## WORK INSTRUCTION
Render every entry exactly as it appears.

## EXTRACTED RECORDS
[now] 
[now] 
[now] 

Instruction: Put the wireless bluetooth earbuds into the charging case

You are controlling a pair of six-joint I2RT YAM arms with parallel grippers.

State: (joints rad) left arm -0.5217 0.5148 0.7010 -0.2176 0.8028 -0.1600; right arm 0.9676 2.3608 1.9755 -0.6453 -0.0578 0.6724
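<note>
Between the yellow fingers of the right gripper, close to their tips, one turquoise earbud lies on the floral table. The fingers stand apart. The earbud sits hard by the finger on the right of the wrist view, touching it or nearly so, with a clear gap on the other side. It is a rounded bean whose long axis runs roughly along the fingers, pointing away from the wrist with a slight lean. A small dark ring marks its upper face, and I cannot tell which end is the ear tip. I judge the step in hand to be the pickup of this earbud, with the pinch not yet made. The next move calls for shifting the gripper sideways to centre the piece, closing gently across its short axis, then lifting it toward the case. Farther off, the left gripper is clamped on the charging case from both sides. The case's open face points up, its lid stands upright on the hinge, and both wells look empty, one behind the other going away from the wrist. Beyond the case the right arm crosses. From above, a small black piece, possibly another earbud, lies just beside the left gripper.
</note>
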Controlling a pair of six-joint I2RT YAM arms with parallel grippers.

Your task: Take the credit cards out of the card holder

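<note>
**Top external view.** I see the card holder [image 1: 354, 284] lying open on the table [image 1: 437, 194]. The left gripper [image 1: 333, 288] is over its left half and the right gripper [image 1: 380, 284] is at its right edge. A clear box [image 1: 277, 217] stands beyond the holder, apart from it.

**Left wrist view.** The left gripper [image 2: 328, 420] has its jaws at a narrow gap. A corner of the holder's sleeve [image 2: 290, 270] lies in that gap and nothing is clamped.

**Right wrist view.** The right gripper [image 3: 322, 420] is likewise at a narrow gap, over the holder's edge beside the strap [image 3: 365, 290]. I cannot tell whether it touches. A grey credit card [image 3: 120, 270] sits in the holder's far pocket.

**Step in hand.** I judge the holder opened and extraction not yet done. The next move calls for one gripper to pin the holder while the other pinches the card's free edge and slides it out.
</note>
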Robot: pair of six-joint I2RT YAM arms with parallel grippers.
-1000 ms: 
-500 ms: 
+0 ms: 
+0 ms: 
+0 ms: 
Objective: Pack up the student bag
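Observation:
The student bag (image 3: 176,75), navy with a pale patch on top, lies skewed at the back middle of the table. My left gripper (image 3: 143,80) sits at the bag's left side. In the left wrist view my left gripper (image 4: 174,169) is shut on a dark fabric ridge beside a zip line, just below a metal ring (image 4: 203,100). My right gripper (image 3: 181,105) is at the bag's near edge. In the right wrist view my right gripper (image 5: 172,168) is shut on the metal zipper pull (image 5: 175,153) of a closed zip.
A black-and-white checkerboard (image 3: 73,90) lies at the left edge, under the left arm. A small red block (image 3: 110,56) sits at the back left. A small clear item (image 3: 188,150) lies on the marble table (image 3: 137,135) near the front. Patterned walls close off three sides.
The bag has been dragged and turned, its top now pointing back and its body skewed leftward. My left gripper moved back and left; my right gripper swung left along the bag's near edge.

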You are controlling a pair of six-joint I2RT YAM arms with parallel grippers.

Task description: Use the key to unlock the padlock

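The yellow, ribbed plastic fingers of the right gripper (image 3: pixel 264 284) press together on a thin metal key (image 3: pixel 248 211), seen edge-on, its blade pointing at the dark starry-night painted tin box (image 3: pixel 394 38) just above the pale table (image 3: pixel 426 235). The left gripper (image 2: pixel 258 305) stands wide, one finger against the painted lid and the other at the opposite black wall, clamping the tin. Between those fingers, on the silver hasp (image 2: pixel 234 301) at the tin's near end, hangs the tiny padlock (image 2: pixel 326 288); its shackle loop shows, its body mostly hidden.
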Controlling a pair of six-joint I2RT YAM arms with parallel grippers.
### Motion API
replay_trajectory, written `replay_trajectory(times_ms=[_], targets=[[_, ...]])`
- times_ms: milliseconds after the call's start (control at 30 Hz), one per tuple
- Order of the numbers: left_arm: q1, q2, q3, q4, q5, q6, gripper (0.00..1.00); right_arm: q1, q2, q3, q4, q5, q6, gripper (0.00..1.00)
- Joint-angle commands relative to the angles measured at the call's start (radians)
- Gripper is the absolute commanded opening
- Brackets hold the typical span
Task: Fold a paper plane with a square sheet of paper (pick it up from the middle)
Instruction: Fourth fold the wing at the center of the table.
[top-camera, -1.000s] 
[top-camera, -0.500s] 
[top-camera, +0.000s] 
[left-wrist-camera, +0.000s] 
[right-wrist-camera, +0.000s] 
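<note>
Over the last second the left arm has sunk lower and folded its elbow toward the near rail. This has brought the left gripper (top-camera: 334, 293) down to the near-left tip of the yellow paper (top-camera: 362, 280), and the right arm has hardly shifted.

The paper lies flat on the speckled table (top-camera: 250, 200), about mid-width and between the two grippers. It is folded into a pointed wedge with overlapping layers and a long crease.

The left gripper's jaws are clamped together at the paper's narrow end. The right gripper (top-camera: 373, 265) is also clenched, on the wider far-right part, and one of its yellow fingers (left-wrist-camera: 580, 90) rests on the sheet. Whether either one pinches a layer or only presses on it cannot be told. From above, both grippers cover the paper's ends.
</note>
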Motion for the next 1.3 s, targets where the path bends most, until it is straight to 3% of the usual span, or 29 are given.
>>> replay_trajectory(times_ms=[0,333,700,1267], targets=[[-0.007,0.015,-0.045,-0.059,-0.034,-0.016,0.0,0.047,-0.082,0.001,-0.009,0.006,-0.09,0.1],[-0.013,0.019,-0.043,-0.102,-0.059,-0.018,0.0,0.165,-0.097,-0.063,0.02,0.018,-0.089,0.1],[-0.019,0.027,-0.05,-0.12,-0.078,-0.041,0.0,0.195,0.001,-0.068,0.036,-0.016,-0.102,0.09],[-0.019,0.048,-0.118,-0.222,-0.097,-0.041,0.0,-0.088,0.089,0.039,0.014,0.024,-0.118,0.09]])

## REPLY
[now] 
[now] 
[now] 

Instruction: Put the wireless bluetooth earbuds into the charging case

You are controlling a pair of six-joint I2RT YAM arms with parallel grippers.

State: (joints rad) left arm -0.5217 0.5148 0.7010 -0.2176 0.8028 -0.1600; right arm 0.9676 2.3608 1.9755 -0.6453 -0.0578 0.6724
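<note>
Between the yellow fingers of the right gripper, close to their tips, one turquoise earbud lies on the floral table. The fingers stand apart. The earbud sits hard by the finger on the right of the wrist view, touching it or nearly so, with a clear gap on the other side. It is a rounded bean whose long axis runs roughly along the fingers, pointing away from the wrist with a slight lean. A small dark ring marks its upper face, and I cannot tell which end is the ear tip. I judge the step in hand to be the pickup of this earbud, with the pinch not yet made. The next move calls for shifting the gripper sideways to centre the piece, closing gently across its short axis, then lifting it toward the case. Farther off, the left gripper is clamped on the charging case from both sides. The case's open face points up, its lid stands upright on the hinge, and both wells look empty, one behind the other going away from the wrist. Beyond the case the right arm crosses. From above, a small black piece, possibly another earbud, lies just beside the left gripper.
</note>
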Controlling a pair of six-joint I2RT YAM arms with parallel grippers.

Your task: Take the credit cards out of the card holder

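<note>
**Top external view.** I see the card holder [image 1: 354, 284] lying open on the table [image 1: 437, 194]. The left gripper [image 1: 333, 288] is over its left half and the right gripper [image 1: 380, 284] is at its right edge. A clear box [image 1: 277, 217] stands beyond the holder, apart from it.

**Left wrist view.** The left gripper [image 2: 328, 420] has its jaws at a narrow gap. A corner of the holder's sleeve [image 2: 290, 270] lies in that gap and nothing is clamped.

**Right wrist view.** The right gripper [image 3: 322, 420] is likewise at a narrow gap, over the holder's edge beside the strap [image 3: 365, 290]. I cannot tell whether it touches. A grey credit card [image 3: 120, 270] sits in the holder's far pocket.

**Step in hand.** I judge the holder opened and extraction not yet done. The next move calls for one gripper to pin the holder while the other pinches the card's free edge and slides it out.
</note>
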Robot: pair of six-joint I2RT YAM arms with parallel grippers.
-1000 ms: 
-500 ms: 
+0 ms: 
+0 ms: 
+0 ms: 
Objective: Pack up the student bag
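Observation:
The student bag (image 3: 176,75), navy with a pale patch on top, lies skewed at the back middle of the table. My left gripper (image 3: 143,80) sits at the bag's left side. In the left wrist view my left gripper (image 4: 174,169) is shut on a dark fabric ridge beside a zip line, just below a metal ring (image 4: 203,100). My right gripper (image 3: 181,105) is at the bag's near edge. In the right wrist view my right gripper (image 5: 172,168) is shut on the metal zipper pull (image 5: 175,153) of a closed zip.
A black-and-white checkerboard (image 3: 73,90) lies at the left edge, under the left arm. A small red block (image 3: 110,56) sits at the back left. A small clear item (image 3: 188,150) lies on the marble table (image 3: 137,135) near the front. Patterned walls close off three sides.
The bag has been dragged and turned, its top now pointing back and its body skewed leftward. My left gripper moved back and left; my right gripper swung left along the bag's near edge.
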
You are controlling a pair of six-joint I2RT YAM arms with parallel grippers.

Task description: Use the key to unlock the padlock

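The yellow, ribbed plastic fingers of the right gripper (image 3: pixel 264 284) press together on a thin metal key (image 3: pixel 248 211), seen edge-on, its blade pointing at the dark starry-night painted tin box (image 3: pixel 394 38) just above the pale table (image 3: pixel 426 235). The left gripper (image 2: pixel 258 305) stands wide, one finger against the painted lid and the other at the opposite black wall, clamping the tin. Between those fingers, on the silver hasp (image 2: pixel 234 301) at the tin's near end, hangs the tiny padlock (image 2: pixel 326 288); its shackle loop shows, its body mostly hidden.
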Controlling a pair of six-joint I2RT YAM arms with parallel grippers.
### Motion API
replay_trajectory, written `replay_trajectory(times_ms=[_], targets=[[_, ...]])`
- times_ms: milliseconds after the call's start (control at 30 Hz), one per tuple
- Order of the numbers: left_arm: q1, q2, q3, q4, q5, q6, gripper (0.00..1.00); right_arm: q1, q2, q3, q4, q5, q6, gripper (0.00..1.00)
- Joint-angle commands relative to the angles measured at the call's start (radians)
- Gripper is the absolute commanded opening
- Brackets hold the typical span
Task: Fold a paper plane with a square sheet of paper (pick it up from the middle)
Instruction: Fourth fold the wing at the center of the table.
[top-camera, -1.000s] 
[top-camera, -0.500s] 
[top-camera, +0.000s] 
[left-wrist-camera, +0.000s] 
[right-wrist-camera, +0.000s] 
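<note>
Over the last second the left arm has sunk lower and folded its elbow toward the near rail. This has brought the left gripper (top-camera: 334, 293) down to the near-left tip of the yellow paper (top-camera: 362, 280), and the right arm has hardly shifted.

The paper lies flat on the speckled table (top-camera: 250, 200), about mid-width and between the two grippers. It is folded into a pointed wedge with overlapping layers and a long crease.

The left gripper's jaws are clamped together at the paper's narrow end. The right gripper (top-camera: 373, 265) is also clenched, on the wider far-right part, and one of its yellow fingers (left-wrist-camera: 580, 90) rests on the sheet. Whether either one pinches a layer or only presses on it cannot be told. From above, both grippers cover the paper's ends.
</note>
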Motion for the next 1.3 s, targets where the path bends most, until it is straight to 3% of the usual span, or 29 are given.
>>> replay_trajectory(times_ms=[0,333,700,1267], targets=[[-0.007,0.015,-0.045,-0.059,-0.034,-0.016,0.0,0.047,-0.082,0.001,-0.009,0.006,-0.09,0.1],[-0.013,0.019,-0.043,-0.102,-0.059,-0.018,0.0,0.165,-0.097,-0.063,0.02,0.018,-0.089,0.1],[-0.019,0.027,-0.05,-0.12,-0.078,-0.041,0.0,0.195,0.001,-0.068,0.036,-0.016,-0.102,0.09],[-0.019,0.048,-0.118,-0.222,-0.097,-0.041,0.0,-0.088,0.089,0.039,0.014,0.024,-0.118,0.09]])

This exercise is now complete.